The classic anime series K-On! built its reputation on its music which could have resulted in a passable if pedestrian series of insert songs. Thankfully, this task was placed in the right hands from the start courtesy of musician and composer Tom H@ck.
This Tokyo-based artist (real name Tomohiro Oshima) managed to capture the energy and enthusiasm of being in a band – and a band that produced great tunes.
The young Tomohiro Oshima developed an interest in music from the age of 9 when a cousin taught him how to play drums – prompting the young Oshima to pester his parents for his own set of drums! “My cousin taught me 8-beat as a beginning” Oshima has stated, “Since then, the sticks and 8-beat became my toys. I guess this was the first music instrument for me”.
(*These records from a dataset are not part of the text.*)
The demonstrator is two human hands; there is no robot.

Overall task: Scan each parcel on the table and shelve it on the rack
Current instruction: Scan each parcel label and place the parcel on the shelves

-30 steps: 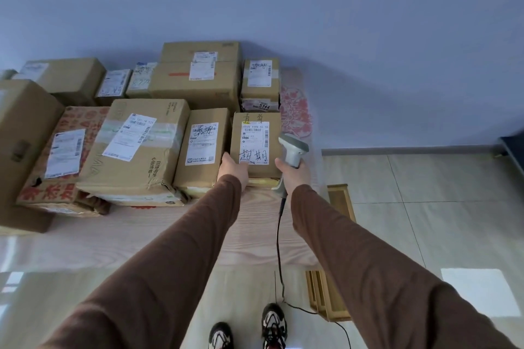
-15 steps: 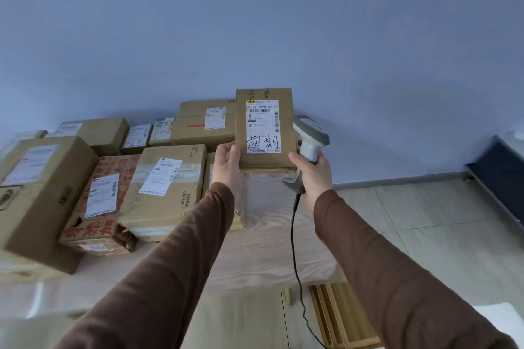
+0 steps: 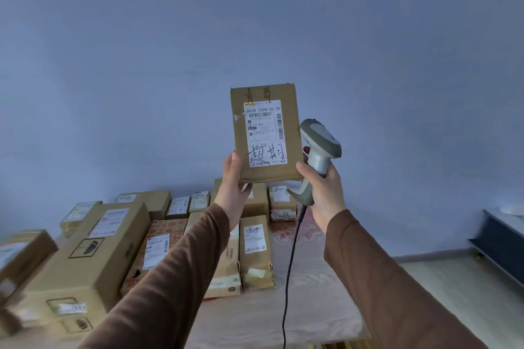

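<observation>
Brown cardboard parcel is held upright above the table's far edge, left hand gripping its lower left corner, right hand wrapped round the scanner handle beside it; scanning appears pending, requiring the scanner aimed at the label.

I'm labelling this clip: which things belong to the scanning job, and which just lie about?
Job:
small brown cardboard parcel, gripped by left hand
grey handheld barcode scanner, in right hand
cardboard parcels on pale wooden table

Lying about:
dark blue bench
</observation>
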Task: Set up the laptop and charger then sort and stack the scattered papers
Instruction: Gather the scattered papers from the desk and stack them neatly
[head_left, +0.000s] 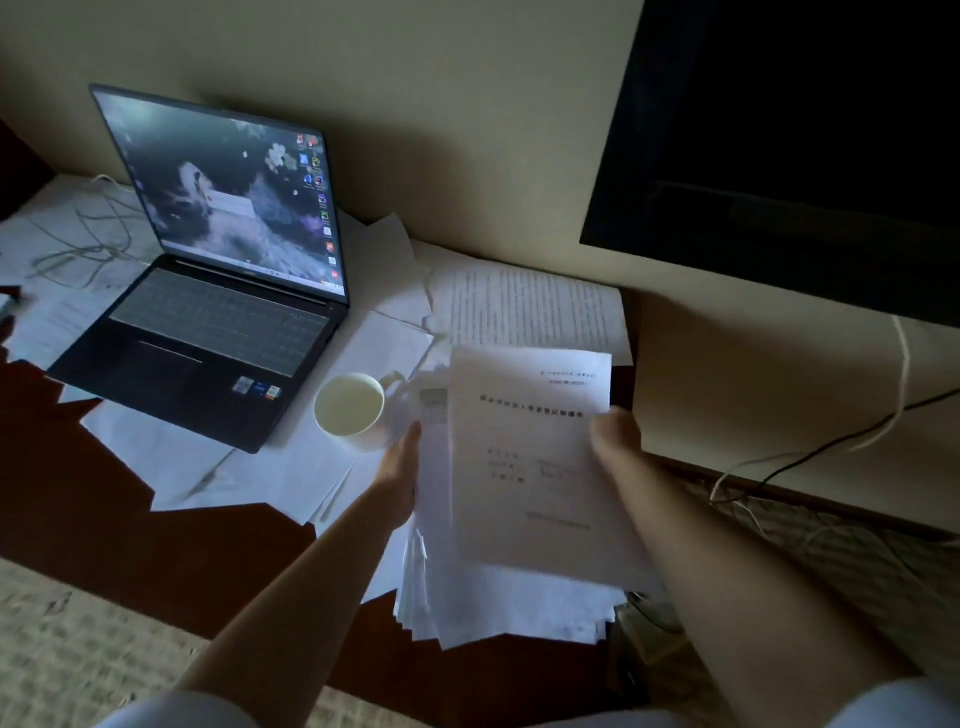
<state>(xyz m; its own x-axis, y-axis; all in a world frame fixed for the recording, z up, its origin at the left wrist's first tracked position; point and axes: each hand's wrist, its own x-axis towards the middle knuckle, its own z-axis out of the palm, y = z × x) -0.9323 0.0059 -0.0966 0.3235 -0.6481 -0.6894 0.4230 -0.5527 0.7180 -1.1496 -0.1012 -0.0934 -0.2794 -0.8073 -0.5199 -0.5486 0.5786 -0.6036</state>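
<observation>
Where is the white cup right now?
The white cup stands on loose papers near the middle of the head view, just right of the laptop's front corner and beside the left hand.

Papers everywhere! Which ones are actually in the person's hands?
The thick stack near the cup, held by left hand and right hand; the rest lie flat.

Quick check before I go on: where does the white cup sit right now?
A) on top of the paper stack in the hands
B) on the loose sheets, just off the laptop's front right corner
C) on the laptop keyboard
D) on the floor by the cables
B: the white cup stands on the loose sheets beside the front right corner of the open laptop, left of the paper stack that both hands hold.
</observation>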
At school, he began to learn guitar and spent a lot of time practising and composing music. Following graduation he attended a music school in Tokyo to develop his skills at composing and performing adopting the name Tom H@ck along the way. “The most precious thing for me was that I could meet friends who were ambitious and studied together. I was still just a student, but I composed music and played guitar with some bands as a professional”.
Tom H@ck also became part of the Far East Peach label which is a collaboration of several musicians producing music projects in a variety of genres, including traditional Japanese styles, ambient, New Age and acoustic. The label issued several releases from 2006 onwards with the last being in 2008.
But it’s his work as a song composer for the likes of K-On! that’s marked Tom H@ck out. These are the same songs that also made an impact on the Oricon charts, such as series opener Cagayake! Girls that sold over 60,000 copies in its first week alone, the mini album Ho-kago Tea Time that made the No.1 slot on the Oricon weekly CD charts and Don’t Say ‘Lazy’ landing the prestigious Animation Kobe’s ‘Best Song’ award.
H@ck’s involvement in the K-On! soundtrack is also something that’s been largely kept hidden away, thus preserving the legend of Ho-kago Tea Time. And as one particular philosopher once commented: “When the legend becomes fact, print the legend”.